Selanjutnya Faris yang di panggil ke podium sebagai siswa percontohan, Rendi dan Clara saja amat malas, monopoli masih di lakukan bahkan di akhir masa sekolahnya, ambisnya ingin tenar dan tidak terkalahkan oleh Rama dan sahabat-sahabatnya masih sangat kuat di anut oleh Faris.
“Dan terakhir penutup dari katagori siswa-siswi terpilih di penghujung tahun” ujar Clara lebih bersemangat dari sebelumnya. “Sekolah menambah satu katagori di tahun ini dan di tahun-tahun mendatang, Siswa paling berpengaruh” ucap Rendi cepat membuat hening seketika.
“Figi Antala Rahman” ucap Clara dan Rendi walau suara Rendi tertutup suara Clara yang semakin lama terdengar seperti teriakan histeris.
Beberapa teman satu angkatan yang tidak menyukai Figi berteriak tidak kalah keras untuk mencemoohnya ketika Figi lewat di depan mereka, FD4 sudah tentu masuk ke dalam kumpulan pembenci Figi walau mereka sudah tidak mengusik Figi lagi.
“Terimakasi untuk seluruh sahabat saya, seluruh kenangan yang tiga tahun ini mereka berikan, mungkin di penghujung sekolah ini akan sangat menjenuhkan tanpa sosok Eliot Dharmakumadji” tepuk tangan riuh dan teriakan wanita para fans Eliot kini terdengar, karena ini mungkin menjadi waktu terakhir untuk mereka. “Terimakasih untuk Resti dengan semua pemikiran bijaknya” kini para guru ikut bertepuk tangan. “Terimakasih untuk Rama, Dwi, Andri, Huda, Juwita dan Ratna untuk rasa persahabatan dan saling menjaga yang kalian ajarkan” para siswi-siswi mulai bertepuk tangan dan berteriak histeris lagi. “Agus Hermawan, terimaksih buat kebahagian yang kalian berikan, untuk semua yang aku gagal ucapkan di depan kalian” semua sahabat Figi berdiri bertepuk tangan dengan senyum berjuta-juta watt mereka. “Buat Almarhum Doni Ardansyah Putra, semoga amal ibadahnya diterima, kita nggak pernah lupain semua kenangan kita. Amin” tepuk tangan seantero ruangan mengiringi turunnya Figi dari podium.
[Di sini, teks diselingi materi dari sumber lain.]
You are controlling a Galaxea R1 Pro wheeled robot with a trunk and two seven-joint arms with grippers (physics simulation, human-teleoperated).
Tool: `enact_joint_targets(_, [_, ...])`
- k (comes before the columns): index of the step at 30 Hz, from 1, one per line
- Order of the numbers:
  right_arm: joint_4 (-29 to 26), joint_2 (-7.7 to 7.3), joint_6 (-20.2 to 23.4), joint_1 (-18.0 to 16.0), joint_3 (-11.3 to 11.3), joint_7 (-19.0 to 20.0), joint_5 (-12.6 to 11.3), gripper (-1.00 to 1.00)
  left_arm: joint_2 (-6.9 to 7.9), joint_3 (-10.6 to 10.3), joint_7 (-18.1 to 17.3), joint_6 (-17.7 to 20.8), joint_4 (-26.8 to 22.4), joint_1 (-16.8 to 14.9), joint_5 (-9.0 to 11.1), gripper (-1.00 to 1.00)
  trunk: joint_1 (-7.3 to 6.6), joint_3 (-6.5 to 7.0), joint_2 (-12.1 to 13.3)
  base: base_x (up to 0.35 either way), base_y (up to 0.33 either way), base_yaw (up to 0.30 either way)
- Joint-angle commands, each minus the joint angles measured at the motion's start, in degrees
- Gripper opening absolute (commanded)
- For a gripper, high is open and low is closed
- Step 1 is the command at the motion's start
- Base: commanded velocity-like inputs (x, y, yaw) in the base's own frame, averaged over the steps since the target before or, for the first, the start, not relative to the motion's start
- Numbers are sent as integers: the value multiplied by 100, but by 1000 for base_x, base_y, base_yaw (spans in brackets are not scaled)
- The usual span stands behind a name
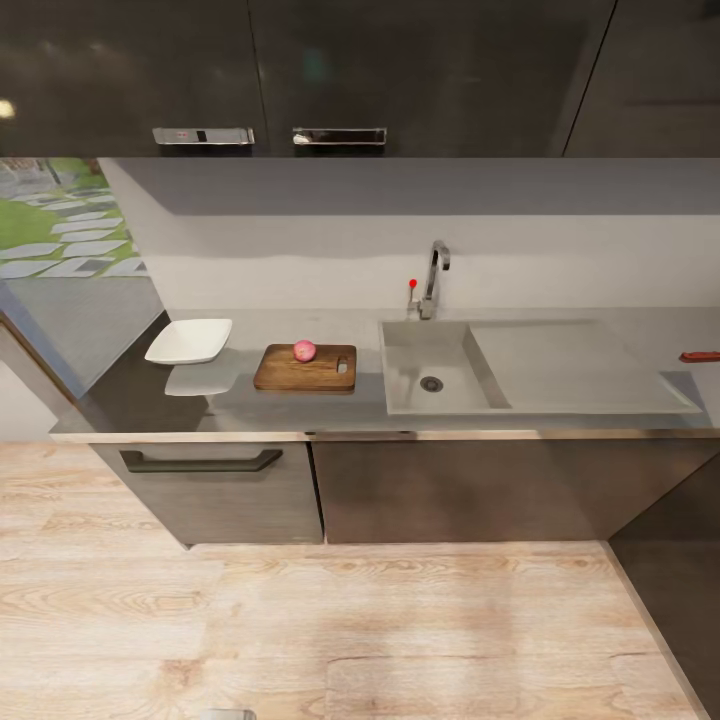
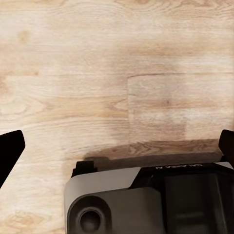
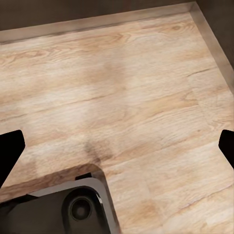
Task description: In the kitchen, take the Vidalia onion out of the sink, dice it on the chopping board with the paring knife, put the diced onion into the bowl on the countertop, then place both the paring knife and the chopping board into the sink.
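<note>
Wooden floor [image 1: 350, 630] lies nearest me, pale planks running wide and bare from my base up to the dark cabinets [image 1: 400, 490]. From the left wrist camera I see the left gripper [image 2: 117, 146] pointing down at those planks, its two dark fingertips [image 2: 9, 148] at opposite edges of the picture, so the jaws stand wide apart and hold nothing; part of my own grey and black base [image 2: 146, 200] sits below them. From the right wrist camera the right gripper [image 3: 117, 146] looks the same, jaws spread wide and empty over the floor, with a dark skirting edge [image 3: 97, 19] near the far side.

Ahead, the long grey countertop [image 1: 130, 400] runs across the head view with a pale front edge. On my right a dark side unit [image 1: 680, 580] closes in the floor space. The sink [image 1: 560, 370] is set into the worktop right of centre, basin to the left, flat drainboard to the right, tap [image 1: 433, 280] behind. Left of the basin, just beside it, lies the chopping board [image 1: 300, 375], with the Vidalia onion [image 1: 304, 350] resting on its far edge. The bowl [image 1: 189, 340] sits near the board's left end, apart from it. At the far right edge of the counter I see the red handle of the paring knife [image 1: 700, 356], well apart from the board.
</note>
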Motion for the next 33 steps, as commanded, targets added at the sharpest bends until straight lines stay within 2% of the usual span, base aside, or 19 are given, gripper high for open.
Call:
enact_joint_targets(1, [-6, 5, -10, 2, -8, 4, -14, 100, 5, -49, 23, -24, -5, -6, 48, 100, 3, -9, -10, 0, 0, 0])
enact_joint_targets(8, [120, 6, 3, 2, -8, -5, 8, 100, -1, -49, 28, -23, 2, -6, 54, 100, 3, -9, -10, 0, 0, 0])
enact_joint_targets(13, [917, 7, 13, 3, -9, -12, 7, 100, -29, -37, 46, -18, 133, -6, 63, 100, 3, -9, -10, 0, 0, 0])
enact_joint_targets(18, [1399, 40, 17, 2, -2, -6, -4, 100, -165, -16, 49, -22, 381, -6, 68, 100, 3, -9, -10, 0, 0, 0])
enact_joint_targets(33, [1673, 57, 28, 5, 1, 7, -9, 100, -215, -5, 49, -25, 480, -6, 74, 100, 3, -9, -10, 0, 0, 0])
Aku menatap Rendi yang telah selesai melaksanakan tugasnya.
Levi menghampiri Rendi dengan balutan batik aksen jawa timur berwarna coklat, membuat Ferdi tercekat dan mengurungkan niatnya menghampiri Rendi. Figi dan Agus juga berjalan menghampiri Rendi. “Kita bakalan ke bali tiga hari lagi dan kamu harus ikut” kata Figi membuat Rendi tidak bisa membantah lagi.
Mereka akan ke pulau dewata? Berempat sajakah? Aku sudah tidak sabar menunggu hari itu.